Molly got down on her knees beside him. She remembered some of the hostage negotiation training she had been through years before. She didn’t know it at the time, but she now believes she had been trained for this moment.
“I needed to relinquish power to lower the emotion,” she whispers to us. “I put my hand on his shoulder and interlaced my fingers with his.”
The student told Molly that an entity had called him on the phone and told him that if he didn’t kill everybody in the school, they would kill his family.
Molly started silently praying, Lord, give me the words.
“I came to you because I think you’re the only person who can talk me out of it,” the student told her, and then he asked, “Do you believe in God?”
She responded, “I do, but I can see that maybe you don’t.”
He was quiet for a while, then told her, “Do you know how many times I prayed for help and He never helped me?”

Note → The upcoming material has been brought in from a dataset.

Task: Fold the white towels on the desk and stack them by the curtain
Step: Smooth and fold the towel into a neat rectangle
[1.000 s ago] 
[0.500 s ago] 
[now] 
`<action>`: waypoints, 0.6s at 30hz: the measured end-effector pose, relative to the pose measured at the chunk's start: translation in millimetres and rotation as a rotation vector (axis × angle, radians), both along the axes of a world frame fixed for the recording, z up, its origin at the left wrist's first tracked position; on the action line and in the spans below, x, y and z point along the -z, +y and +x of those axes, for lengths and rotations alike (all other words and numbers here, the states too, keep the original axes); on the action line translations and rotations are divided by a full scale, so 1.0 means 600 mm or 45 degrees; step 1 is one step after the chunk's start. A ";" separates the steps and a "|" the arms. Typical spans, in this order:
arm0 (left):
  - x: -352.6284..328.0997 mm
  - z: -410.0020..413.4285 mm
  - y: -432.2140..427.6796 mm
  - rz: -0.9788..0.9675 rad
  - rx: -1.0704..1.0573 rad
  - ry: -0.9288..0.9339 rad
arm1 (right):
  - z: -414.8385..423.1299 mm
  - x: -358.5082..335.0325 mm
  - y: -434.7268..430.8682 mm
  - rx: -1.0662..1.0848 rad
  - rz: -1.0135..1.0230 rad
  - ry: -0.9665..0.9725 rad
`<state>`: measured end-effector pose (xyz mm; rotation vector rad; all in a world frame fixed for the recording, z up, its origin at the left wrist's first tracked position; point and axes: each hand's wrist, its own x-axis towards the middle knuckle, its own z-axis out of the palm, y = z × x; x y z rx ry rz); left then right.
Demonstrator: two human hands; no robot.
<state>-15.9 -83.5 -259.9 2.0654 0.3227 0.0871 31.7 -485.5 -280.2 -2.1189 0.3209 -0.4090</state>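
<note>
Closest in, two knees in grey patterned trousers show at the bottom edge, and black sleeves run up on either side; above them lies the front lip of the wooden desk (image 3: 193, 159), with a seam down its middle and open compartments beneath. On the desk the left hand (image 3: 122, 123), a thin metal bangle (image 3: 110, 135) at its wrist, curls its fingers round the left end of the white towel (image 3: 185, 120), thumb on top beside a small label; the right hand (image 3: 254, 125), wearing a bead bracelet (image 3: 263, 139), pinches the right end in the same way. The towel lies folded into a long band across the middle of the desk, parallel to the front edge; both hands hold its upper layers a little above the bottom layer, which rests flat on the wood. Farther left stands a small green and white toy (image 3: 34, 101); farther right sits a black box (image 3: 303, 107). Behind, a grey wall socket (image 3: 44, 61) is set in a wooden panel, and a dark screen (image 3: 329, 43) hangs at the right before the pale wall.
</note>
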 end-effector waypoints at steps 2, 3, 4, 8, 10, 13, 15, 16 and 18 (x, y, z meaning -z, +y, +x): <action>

So Molly started praying out loud, the most heartfelt prayer she’d ever prayed. She prayed to remove the student’s pain. They were both in tears. He raised the gun up at one point, and she truly thought he was going to shoot himself in the head, but all he did was scratch the top of his skull with his finger. They stayed there, kneeling on the floor and praying, for one hour and fifteen minutes.
“I’m going to stay here until you give me the gun,” Molly told him.
He put the weapon’s safety on and handed the gun to her. He put both arms around her. They hugged and sobbed for several minutes. She told him “I love you” and “I’m proud of you; doing what is right is hard.”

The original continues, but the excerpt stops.